A economia e a crise política

publicado na Coluna Semanal do Dr. Noronha a convite do sítio “Última Instância – Revista Jurídica”, São Paulo, Brasil, 24 de agosto de 2005.

No início da década de 90, encontravam-se as negociações da Rodada Uruguai do Gatt (Acordo Geral de Tarifas e Comércio) numa fase crucial, após um período de impasse de quase quatro anos. Tratava-se a respeito da nova formatação do comércio internacional, um tema de grande importância estratégica para todos os países membros do sistema multilateral do comércio. No Brasil, todavia, todos os olhos e atenções nacionais estavam dirigidos ao ocaso do governo Collor. Com nada mais se importava. O país estava desacreditado perante a comunidade internacional e a própria auto-estima nacional andava num patamar muito baixo. Os negociadores brasileiros em Genebra ficaram isolados de seu próprio governo.

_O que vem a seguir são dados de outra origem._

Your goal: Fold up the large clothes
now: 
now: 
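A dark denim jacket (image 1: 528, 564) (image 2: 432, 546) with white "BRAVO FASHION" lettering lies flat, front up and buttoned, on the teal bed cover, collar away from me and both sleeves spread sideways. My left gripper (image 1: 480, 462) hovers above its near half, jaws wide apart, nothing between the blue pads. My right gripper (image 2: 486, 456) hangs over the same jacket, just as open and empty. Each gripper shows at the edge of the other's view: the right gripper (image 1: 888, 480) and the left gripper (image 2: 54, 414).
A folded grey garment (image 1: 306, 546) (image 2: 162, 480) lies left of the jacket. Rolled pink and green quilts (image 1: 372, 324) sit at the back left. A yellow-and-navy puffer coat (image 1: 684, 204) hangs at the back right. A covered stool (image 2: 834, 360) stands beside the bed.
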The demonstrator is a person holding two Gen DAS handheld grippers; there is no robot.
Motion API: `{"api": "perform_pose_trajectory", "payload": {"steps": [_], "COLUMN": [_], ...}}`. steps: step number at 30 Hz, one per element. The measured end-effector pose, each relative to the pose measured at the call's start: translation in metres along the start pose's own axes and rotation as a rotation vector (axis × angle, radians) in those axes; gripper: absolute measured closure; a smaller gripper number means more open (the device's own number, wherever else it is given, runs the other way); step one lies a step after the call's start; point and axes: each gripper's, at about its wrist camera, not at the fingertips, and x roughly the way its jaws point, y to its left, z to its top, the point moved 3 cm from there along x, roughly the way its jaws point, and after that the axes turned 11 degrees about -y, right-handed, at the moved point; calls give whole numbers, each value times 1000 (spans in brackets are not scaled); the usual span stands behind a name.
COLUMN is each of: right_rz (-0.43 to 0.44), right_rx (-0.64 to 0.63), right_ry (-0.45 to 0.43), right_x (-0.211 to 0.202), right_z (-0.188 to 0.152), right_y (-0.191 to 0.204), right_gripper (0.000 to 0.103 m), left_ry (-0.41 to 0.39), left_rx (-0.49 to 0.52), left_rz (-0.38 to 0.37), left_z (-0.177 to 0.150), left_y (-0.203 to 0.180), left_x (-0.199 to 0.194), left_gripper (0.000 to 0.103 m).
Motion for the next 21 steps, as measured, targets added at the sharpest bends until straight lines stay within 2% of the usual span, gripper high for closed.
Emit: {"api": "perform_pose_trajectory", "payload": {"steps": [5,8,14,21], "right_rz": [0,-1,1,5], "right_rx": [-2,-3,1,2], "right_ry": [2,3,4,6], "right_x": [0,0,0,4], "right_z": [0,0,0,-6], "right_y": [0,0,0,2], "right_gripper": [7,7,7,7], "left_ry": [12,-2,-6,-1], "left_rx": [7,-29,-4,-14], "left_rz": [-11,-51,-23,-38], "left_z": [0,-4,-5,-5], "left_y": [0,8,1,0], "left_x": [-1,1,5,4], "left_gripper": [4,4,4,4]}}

A conseqüência direta de tal situação foi que a formatação obtida em Marraqueche, com o fechamento da Rodada, em fins de 1993 e a posterior criação da OMC (Organização Mundial do Comércio), em 1995, foi altamente detrimental para os países em desenvolvimento, de uma maneira geral, e para o Brasil, em particular. O insuspeito FMI (Fundo Monetário Internacional) concluiu recentemente que mais de 70% das vantagens da Rodada Uruguai coube aos países desenvolvidos, em detrimento daqueles em desenvolvimento.

De fato, o regime jurídico multilateral permitiu a manutenção dos escandalosos subsídios agrícolas mantidos pelos países desenvolvidos de US$ 1 bilhão por dia. Igualmente, o setor de serviços teve uma liberalização seletiva ao permitir o acesso dos prestadores de serviços dos países desenvolvidos aos mercados dos países em desenvolvimento, enquanto mantinham os próprios fechados. O sistema de resolução de disputas da OMC foi desprovido de eficácia, de maneira a permitir que os países desenvolvidos possam descumprir ao bel prazer suas decisões. Assim, milhões de brasileiros continuam a viver abaixo do nível de pobreza, situação que poderia ter sido de outra forma, ainda que parcialmente, evitada.

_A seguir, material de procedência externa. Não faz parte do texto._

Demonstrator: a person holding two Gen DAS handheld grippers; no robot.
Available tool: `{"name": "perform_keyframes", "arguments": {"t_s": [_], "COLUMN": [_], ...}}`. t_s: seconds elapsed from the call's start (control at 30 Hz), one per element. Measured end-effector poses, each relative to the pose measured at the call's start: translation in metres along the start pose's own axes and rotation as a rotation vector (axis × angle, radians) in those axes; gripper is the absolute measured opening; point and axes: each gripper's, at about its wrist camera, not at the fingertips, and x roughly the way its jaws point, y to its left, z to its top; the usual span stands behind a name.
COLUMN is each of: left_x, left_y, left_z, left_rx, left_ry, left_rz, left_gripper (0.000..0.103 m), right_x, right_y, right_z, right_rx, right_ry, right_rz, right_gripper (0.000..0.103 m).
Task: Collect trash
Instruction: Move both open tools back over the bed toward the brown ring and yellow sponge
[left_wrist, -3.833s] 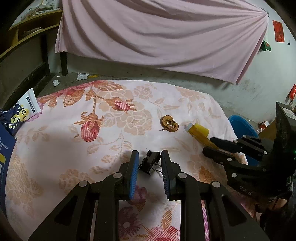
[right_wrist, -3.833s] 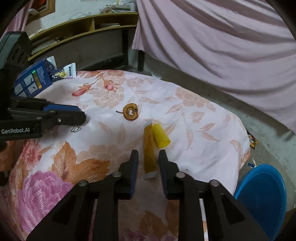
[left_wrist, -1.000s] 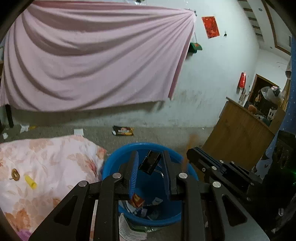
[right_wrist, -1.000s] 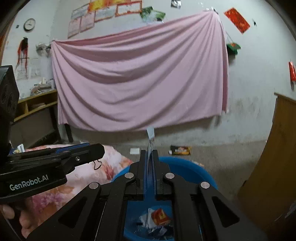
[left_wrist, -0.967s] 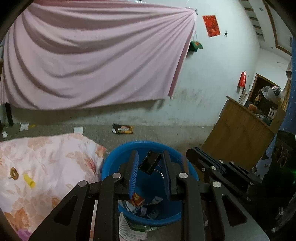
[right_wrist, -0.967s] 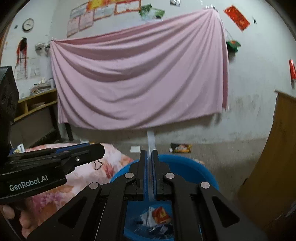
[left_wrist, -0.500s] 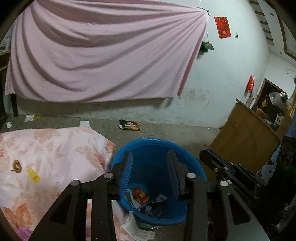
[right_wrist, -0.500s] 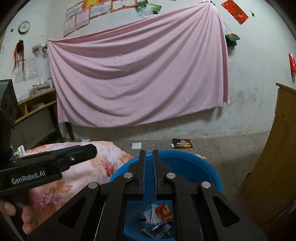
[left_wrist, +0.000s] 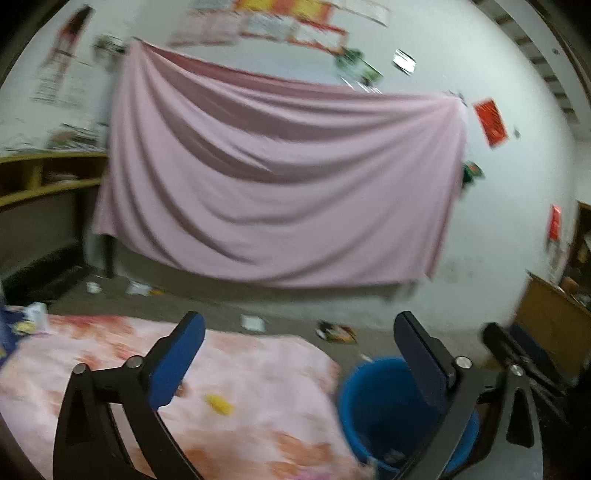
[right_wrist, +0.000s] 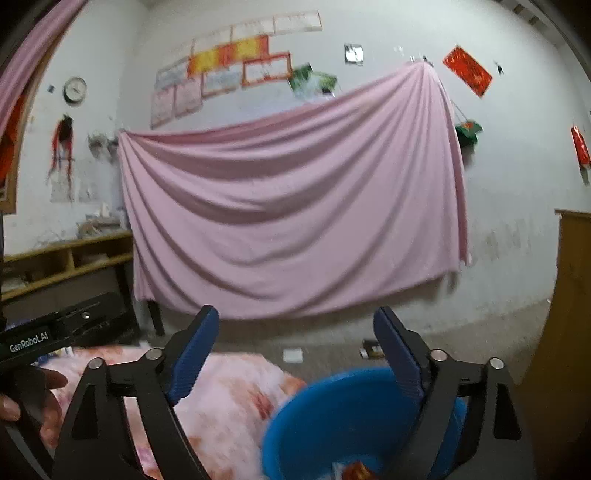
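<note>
Two grippers, both empty at this entry.

Left gripper (left_wrist: 299, 354): jaws spread wide, nothing between the blue pads. A second earlier it had held a black binder clip over the blue bin (left_wrist: 373, 402); half a second earlier the jaws were already partly open and the clip gone. Its view had swung up and away, with the bin now low and right of centre.

Right gripper (right_wrist: 295, 347): jaws equally wide apart, nothing held. A second earlier it had pinched a thin strip above the bin; that strip was absent by this moment.

Blue bin, right view (right_wrist: 314, 417): stood on the floor touching the edge of the flowered bedspread (right_wrist: 229, 398). A scrap with red and orange print (right_wrist: 356, 470) lay inside, near the frame's lower edge. Neither the clip nor the strip could be made out there; both were judged to have dropped in.

Remaining on the flowered bedspread (left_wrist: 266, 384): one small yellow piece (left_wrist: 221, 403), blurred, lying well apart from the bin.

Loose items on the floor by the pink drape (left_wrist: 280, 192): a dark wrapper (left_wrist: 334, 331) and white paper scraps (left_wrist: 253, 322), not yet collected.

Assessment: one double drop-off appeared complete; both tools were free for another pickup, with the yellow piece the likeliest next item.
</note>
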Motion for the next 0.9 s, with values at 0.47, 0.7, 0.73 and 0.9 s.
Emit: {"name": "perform_keyframes", "arguments": {"t_s": [0.47,0.7,0.73,0.9], "left_x": [-0.056,-0.047,-0.045,-0.028], "left_y": [0.086,0.107,0.109,0.124], "left_z": [0.001,-0.009,-0.011,-0.019], "left_rx": [0.115,0.146,0.153,0.167], "left_ry": [-0.192,-0.172,-0.164,-0.130], "left_rz": [0.181,0.207,0.208,0.205], "left_gripper": [0.101,0.101,0.101,0.101], "right_x": [0.007,0.029,0.033,0.043], "right_y": [0.079,0.107,0.109,0.121], "right_z": [-0.001,-0.012,-0.013,-0.021], "right_rx": [-0.095,-0.172,-0.183,-0.243], "right_ry": [-0.232,-0.181,-0.166,-0.112], "right_rz": [0.098,0.145,0.153,0.174], "right_gripper": [0.103,0.103,0.103,0.103]}}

O tratamento dado à crise atual pela Nação evoca os piores momentos do affair Collor. Temos em andamento a Rodada Doha da OMC. Negocia-se o projeto ALCA, que nos é desinteressante. Trata-se de um acordo com a União Européia. Questões fundamentais são acertadas com nossos parceiros do hemisfério sul: a comunidade sul-americana, a África do Sul, a China e a Índia, responsáveis por aproximadamente 50% de nosso comércio externo. Procura-se atrair investimentos para o Brasil e tornar o País mais competitivo internacionalmente através de diversas reformas, inclusive de ordem tributária. O preço de se comprometer toda essa agenda seria altíssimo para o nosso futuro.

Não se discute a pertinência da apuração, nos termos da lei, das irregularidades e crimes apurados, o que é um imperativo do estado de Direito, mas sim a virtual paralisação das atividades dos Poderes Executivo e Legislativo. O interesse maior do Estado é a preservação da ordem jurídica, dentro de um quadro de normalidade institucional e de pleno funcionamento governamental, de tal modo que os interesses básicos e estratégicos da nação sejam assegurados.

A indução à paralisa institucional, ainda que parcial, terá um efeito desastroso para o país, num mundo em que freqüentemente as negociações internacionais determinam de maneira brutal e inexorável o futuro das nações. A apuração de ações criminosas não é uma telenovela e deve obedecer as normas jurídicas que constituem o estado de Direito e aos critérios do bom-senso e do patriotismo. Enquanto as instituições apuram legal e democraticamente a existência de crimes e os punem, a Nação deve continuar a trabalhar na perseguição de seus mais altos propósitos.